“L’escalation di violenza in Medio Oriente rischia di trascinare l’umanità in una guerra di proporzioni planetarie, una nuova inutile strage dalle conseguenze incalcolabili”. Unendo la propria voce a quella di Papa Leone che ha chiesto di “fermare la spirale della violenza prima che diventi una voragine irreparabile”, la Presidenza della Conferenza Episcopale Italiana promuove una Giornata di preghiera e digiuno per venerdì 13 marzo.
L’invito è rivolto a tutte le comunità ecclesiali. La Presidenza della Cei ribadisce, ancora una volta, che “la guerra non è e non può mai essere la risposta” e che “la logica della forza non può e non deve sostituirsi alla paziente arte della diplomazia, unica via percorribile per la risoluzione di controversie e contese”.
Non solo, dato che la Presidenza Cei spiega ancora “che il rumore assordante delle armi non può soffocare la dignità e le legittime aspirazioni dei popoli”, ma anche che “la paura e la minaccia non possono vincere sul dialogo e sul bene comune”.

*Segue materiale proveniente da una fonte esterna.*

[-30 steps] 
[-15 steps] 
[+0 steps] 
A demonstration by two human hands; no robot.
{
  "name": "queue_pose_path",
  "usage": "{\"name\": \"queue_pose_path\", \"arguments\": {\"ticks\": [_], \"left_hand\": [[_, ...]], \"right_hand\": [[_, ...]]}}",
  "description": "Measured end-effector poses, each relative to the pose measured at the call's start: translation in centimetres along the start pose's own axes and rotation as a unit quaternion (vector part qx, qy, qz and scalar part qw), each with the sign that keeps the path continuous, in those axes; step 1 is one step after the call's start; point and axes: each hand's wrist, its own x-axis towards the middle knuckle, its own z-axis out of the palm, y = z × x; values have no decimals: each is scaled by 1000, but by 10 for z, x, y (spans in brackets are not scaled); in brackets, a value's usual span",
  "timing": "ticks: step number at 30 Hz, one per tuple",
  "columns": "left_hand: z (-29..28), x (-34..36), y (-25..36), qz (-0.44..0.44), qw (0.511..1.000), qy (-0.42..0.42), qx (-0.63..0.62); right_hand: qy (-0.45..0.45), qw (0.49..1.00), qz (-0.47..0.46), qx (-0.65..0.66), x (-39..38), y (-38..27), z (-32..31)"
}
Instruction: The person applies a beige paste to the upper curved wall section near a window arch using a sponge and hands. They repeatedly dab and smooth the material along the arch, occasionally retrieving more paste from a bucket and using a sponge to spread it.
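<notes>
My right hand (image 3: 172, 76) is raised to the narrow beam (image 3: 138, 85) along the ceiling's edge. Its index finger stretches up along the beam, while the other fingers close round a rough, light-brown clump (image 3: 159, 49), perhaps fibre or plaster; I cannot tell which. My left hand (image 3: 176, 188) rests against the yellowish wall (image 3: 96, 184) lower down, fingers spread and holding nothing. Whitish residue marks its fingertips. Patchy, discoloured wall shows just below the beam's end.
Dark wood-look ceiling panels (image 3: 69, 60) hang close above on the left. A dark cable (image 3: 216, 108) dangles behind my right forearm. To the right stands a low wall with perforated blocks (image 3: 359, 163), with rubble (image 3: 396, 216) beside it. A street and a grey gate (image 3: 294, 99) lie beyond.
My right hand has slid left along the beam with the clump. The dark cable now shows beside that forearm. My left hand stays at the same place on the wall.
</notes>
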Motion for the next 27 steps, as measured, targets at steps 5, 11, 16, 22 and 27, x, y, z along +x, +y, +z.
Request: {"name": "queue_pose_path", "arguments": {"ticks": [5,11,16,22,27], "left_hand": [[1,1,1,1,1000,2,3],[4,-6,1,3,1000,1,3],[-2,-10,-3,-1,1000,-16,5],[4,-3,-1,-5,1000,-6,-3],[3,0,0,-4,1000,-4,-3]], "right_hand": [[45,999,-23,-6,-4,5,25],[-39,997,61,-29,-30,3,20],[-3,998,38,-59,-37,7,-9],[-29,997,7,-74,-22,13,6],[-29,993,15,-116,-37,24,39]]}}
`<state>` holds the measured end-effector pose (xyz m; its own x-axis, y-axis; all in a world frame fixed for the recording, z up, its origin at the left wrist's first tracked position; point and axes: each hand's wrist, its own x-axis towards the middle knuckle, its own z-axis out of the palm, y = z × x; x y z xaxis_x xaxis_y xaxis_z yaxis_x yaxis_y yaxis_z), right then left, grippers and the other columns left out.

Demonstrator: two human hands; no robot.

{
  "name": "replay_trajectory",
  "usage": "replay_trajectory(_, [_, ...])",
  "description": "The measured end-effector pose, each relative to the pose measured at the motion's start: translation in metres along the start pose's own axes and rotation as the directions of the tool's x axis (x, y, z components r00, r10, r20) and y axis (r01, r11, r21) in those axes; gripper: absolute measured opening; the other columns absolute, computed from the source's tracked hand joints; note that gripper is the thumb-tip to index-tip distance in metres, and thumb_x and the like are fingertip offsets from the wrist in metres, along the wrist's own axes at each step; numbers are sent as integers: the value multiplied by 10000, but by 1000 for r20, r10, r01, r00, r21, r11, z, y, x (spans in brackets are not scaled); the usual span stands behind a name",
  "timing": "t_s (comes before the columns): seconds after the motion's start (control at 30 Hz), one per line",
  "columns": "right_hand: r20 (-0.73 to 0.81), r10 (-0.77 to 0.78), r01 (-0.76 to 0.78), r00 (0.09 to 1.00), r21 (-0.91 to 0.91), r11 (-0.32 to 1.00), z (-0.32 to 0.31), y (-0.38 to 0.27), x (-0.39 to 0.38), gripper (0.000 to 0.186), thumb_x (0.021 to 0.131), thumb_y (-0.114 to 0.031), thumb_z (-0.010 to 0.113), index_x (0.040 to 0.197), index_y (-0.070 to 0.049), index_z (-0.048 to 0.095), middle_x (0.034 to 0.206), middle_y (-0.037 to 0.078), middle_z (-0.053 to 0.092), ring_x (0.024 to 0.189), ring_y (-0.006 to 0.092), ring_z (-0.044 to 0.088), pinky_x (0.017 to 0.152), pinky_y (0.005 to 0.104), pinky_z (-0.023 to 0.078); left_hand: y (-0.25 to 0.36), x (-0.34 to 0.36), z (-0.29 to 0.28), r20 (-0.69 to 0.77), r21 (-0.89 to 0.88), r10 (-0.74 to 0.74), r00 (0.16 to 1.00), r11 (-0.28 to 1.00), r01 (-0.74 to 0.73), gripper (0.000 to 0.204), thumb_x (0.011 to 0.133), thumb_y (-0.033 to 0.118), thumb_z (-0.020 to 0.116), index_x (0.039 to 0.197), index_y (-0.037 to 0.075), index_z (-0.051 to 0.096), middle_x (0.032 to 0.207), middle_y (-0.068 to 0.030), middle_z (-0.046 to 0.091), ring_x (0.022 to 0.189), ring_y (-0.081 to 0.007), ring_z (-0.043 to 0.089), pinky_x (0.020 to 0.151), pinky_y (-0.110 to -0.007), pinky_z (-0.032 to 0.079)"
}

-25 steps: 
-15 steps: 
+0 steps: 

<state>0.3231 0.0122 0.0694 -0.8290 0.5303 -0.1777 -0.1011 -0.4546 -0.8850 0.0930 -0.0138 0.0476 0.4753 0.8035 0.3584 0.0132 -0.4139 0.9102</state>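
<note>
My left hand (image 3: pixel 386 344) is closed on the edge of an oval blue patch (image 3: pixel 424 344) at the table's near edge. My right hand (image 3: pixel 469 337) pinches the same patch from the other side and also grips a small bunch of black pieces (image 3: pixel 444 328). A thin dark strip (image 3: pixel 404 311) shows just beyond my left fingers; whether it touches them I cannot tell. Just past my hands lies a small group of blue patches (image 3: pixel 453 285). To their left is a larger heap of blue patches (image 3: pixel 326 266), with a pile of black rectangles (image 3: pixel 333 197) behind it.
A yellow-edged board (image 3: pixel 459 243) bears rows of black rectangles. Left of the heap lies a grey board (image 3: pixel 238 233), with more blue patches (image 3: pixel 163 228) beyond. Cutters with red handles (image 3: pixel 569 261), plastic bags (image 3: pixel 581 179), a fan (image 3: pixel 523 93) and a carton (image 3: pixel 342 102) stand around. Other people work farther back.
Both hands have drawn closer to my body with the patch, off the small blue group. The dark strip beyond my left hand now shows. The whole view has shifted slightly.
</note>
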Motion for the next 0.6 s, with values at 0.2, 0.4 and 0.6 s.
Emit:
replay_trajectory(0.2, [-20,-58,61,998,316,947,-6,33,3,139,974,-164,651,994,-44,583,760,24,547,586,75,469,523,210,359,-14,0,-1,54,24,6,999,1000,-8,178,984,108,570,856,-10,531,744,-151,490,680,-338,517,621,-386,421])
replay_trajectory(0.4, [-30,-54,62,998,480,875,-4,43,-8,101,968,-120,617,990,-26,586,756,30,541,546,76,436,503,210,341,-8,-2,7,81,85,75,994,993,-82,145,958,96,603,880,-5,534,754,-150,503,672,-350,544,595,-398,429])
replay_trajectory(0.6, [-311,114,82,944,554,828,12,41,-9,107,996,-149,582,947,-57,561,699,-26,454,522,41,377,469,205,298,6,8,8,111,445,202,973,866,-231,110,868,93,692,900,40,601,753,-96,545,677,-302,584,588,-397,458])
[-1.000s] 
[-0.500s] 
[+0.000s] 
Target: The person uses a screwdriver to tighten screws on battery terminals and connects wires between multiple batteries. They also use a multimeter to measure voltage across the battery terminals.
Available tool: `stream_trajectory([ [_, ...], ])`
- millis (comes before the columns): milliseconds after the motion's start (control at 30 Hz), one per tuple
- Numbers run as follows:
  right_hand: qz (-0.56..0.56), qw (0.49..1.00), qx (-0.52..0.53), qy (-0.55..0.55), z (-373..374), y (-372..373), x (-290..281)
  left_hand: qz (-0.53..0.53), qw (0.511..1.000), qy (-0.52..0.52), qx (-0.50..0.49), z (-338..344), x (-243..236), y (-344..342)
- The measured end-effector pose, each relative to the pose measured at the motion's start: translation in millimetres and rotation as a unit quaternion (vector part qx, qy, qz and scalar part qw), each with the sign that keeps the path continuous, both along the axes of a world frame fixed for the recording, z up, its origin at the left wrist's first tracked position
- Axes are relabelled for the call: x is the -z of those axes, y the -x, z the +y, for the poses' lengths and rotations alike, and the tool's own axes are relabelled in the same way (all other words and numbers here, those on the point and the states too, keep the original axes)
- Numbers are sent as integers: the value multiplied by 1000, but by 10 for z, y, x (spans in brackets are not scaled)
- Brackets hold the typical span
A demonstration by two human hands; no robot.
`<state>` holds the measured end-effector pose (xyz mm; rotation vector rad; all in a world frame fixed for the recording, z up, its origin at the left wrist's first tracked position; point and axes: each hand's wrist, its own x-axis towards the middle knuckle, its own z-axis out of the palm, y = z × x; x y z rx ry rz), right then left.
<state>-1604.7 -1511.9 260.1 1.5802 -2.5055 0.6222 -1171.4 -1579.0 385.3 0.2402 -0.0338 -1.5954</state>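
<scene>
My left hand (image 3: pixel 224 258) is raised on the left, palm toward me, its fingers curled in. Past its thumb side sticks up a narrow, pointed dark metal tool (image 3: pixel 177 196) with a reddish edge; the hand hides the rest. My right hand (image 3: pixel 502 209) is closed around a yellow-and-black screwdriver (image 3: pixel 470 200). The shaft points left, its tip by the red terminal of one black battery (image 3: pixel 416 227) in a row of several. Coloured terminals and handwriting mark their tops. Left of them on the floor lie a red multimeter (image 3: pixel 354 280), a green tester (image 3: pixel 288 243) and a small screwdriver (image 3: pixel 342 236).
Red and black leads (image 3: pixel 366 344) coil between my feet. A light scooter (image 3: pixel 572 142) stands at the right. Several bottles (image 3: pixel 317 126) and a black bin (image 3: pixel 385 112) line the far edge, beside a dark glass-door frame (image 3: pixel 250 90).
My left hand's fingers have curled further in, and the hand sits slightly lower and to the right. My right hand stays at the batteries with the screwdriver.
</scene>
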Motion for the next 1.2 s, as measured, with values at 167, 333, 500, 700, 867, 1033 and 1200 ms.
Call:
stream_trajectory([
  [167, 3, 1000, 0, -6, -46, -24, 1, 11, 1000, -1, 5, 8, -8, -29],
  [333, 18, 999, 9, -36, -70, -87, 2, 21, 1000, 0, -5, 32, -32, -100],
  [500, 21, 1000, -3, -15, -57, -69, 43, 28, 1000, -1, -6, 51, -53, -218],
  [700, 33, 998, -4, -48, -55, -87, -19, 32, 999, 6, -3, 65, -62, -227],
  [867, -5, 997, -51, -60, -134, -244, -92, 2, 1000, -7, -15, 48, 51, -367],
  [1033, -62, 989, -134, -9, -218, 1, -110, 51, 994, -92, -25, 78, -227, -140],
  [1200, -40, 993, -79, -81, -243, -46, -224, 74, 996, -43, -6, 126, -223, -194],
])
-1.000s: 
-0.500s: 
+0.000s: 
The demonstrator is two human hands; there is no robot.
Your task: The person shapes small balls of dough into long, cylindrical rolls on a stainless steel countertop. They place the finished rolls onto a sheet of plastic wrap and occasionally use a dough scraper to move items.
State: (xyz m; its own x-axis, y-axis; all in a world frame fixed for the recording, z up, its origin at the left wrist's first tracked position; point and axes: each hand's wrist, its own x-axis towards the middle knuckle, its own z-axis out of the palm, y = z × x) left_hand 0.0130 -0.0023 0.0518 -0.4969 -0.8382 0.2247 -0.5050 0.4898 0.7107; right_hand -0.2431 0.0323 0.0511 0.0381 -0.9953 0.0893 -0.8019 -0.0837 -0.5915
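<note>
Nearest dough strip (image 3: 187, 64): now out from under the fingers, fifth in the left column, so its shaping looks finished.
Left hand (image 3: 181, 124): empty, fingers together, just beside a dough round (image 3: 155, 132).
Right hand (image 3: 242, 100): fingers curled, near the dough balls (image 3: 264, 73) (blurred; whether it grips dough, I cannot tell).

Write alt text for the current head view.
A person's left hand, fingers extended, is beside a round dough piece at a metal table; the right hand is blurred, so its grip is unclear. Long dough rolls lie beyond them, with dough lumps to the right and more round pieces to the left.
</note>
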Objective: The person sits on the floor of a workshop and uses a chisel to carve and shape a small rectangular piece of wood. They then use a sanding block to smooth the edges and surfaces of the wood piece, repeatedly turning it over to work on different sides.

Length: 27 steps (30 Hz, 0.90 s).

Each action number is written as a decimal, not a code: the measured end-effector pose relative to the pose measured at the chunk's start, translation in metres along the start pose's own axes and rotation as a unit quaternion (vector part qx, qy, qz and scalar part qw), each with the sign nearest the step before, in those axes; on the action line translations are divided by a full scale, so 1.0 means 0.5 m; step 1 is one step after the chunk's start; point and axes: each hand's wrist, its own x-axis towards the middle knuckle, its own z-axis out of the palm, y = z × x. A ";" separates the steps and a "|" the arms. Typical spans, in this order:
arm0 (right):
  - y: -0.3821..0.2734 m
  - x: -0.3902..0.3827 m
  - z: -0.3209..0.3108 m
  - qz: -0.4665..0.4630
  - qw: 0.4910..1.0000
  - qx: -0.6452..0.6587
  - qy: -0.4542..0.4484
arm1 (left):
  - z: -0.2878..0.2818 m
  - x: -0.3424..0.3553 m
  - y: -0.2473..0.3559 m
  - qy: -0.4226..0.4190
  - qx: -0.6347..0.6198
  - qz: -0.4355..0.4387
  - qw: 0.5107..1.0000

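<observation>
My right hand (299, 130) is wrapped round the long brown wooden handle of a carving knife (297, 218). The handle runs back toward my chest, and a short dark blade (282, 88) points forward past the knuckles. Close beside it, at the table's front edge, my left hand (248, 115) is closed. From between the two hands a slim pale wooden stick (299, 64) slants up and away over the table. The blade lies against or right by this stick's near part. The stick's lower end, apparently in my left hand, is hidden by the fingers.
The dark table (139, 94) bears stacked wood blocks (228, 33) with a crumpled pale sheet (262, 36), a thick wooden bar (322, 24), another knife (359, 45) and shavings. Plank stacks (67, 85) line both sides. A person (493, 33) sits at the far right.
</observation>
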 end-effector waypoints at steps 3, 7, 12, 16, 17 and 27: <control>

In questo drammatico momento, come affermato nella Nota Educare a una pace disarmata e disarmante si legge ancora –, “il grido delle vittime giunge a noi con una forza che ci interpella direttamente, le immagini di violenza crescente ci sconcertano e chiamano a un impegno rafforzato. Un impegno corale e consapevole che deve tradursi in gesti di prossimità e di preghiera quotidiana”.
La giornata del 13 marzo, quindi, “vuole essere un’ulteriore occasione per implorare il dono della pace in Medio Oriente e in tutti gli angoli della terra devastati dalla divisione, dalla distruzione e dalla morte”. In particolare, si pregherà perché “si apra presto un cammino di pace stabile e duratura” e perché “quanti soffrono a causa della violenza e dell’odio, le vittime dei bombardamenti, i profughi, i feriti e le famiglie nel lutto trovino conforto nella solidarietà della comunità cristiana e nella speranza che viene da Dio”.
Anche la Diocesi di Aosta risponde all’invito della Conferenza Episcopale Italiana, unendosi venerdì 13 marzo attraverso le Celebrazioni Eucaristiche, la Via Crucis e il digiuno proposte dalle diverse parrocchie.